Gustavo

Personal information
- Full name: William Gustavo Constâncio
- Date of birth: 9 January 1992 (age 33)
- Place of birth: Limeira, Brazil
- Height: 1.87 m (6 ft 2 in)
- Position: Centre-back

Senior career*
- Years: Team / Apps / (Gls)
- 2013: Francana / 5 / (0)
- 2013: Jacutinga
- 2014: Osvaldo Cruz
- 2014: Araguaia
- 2015–2016: Grêmio Anápolis / 11 / (0)
- 2015–2016: → Académica (loan) / 6 / (0)
- 2017: Oleiros / 12 / (0)
- 2018: Nõmme Kalju / 12 / (0)
- 2019: Altos / 5 / (0)
- 2019: Lori / 0 / (0)
- 2019–2020: Yerevan / 4 / (0)

= William Gustavo =

Brazilian footballer

William Gustavo Constâncio (born 9 January 1992), simply known as Gustavo, is a Brazilian professional footballer who plays as a centre-back, most recently for Yerevan.

==Career==
Born in Limeira, Brazil, Gustavo signed for Académica, on 11 July 2015, on a two-year loan.
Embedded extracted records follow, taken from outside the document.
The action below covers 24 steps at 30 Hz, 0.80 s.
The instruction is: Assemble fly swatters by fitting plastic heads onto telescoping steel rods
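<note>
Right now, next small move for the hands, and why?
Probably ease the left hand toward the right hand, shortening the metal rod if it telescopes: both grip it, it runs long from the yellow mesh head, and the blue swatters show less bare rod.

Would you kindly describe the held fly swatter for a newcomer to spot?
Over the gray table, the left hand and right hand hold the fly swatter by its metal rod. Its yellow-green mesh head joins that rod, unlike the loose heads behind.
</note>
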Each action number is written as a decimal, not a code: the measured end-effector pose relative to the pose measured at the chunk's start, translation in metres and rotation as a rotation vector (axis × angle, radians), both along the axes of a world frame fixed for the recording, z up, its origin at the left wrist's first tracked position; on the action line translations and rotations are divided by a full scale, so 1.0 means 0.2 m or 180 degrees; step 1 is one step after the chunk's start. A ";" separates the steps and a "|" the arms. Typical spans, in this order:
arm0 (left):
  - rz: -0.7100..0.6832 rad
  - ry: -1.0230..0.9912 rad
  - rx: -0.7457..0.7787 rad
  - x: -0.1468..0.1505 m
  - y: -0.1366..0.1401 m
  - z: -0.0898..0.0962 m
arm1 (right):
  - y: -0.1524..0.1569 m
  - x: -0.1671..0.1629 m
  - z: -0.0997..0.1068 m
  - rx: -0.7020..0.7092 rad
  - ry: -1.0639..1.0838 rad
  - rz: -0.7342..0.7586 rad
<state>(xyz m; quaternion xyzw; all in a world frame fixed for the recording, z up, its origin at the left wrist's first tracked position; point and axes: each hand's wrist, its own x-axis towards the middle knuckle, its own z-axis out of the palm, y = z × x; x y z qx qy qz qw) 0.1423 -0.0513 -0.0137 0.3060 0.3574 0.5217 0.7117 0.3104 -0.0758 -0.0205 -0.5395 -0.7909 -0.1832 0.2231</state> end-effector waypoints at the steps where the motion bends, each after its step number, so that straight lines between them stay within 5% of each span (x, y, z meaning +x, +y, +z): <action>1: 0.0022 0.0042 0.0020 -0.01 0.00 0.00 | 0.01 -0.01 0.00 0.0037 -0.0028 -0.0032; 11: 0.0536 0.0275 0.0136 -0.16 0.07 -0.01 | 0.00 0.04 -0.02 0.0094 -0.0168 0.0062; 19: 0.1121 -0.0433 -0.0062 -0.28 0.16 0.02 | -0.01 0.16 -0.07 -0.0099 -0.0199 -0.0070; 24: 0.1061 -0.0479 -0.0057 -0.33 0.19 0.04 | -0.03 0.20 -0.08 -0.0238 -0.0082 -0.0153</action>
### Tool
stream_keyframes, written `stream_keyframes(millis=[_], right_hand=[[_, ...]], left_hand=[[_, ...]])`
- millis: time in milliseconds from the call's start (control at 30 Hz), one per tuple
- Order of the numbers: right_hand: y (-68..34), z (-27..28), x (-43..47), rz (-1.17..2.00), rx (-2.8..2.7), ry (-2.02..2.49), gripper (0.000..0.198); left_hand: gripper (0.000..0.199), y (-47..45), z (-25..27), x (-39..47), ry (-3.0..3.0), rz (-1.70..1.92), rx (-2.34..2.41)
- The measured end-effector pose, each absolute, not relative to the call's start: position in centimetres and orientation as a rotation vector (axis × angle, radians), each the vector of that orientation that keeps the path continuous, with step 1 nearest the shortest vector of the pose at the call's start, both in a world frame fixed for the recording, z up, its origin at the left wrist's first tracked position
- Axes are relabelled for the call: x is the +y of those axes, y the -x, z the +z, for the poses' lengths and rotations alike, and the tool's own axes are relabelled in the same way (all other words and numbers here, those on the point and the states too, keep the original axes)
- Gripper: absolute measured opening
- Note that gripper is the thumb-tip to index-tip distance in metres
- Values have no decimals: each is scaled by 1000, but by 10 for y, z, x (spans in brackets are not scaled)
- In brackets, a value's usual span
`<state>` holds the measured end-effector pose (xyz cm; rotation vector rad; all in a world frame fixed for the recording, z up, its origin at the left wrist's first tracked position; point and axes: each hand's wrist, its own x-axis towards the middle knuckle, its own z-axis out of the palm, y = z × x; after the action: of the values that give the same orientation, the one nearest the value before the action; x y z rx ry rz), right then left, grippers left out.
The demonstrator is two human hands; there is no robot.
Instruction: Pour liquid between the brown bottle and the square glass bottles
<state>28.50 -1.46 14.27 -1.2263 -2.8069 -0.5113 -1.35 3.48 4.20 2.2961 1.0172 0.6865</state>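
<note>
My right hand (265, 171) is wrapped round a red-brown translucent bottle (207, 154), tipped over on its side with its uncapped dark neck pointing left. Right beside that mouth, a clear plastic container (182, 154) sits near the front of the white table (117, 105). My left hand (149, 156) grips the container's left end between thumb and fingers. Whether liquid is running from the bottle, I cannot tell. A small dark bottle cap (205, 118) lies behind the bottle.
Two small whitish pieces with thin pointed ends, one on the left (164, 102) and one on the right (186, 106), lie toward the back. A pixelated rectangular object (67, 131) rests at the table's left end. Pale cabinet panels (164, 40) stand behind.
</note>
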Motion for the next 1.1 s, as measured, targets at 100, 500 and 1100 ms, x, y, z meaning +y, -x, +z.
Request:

On 25 June 2019, Lori FC announced the signing of Gustavo on a two-year contract. On 4 September 2019, FC Yerevan announced the signing of Gustavo on a one-year contract. On 21 February 2020, the Football Federation of Armenia announced that FC Yerevan had withdrawn from the league due to financial and technical problems.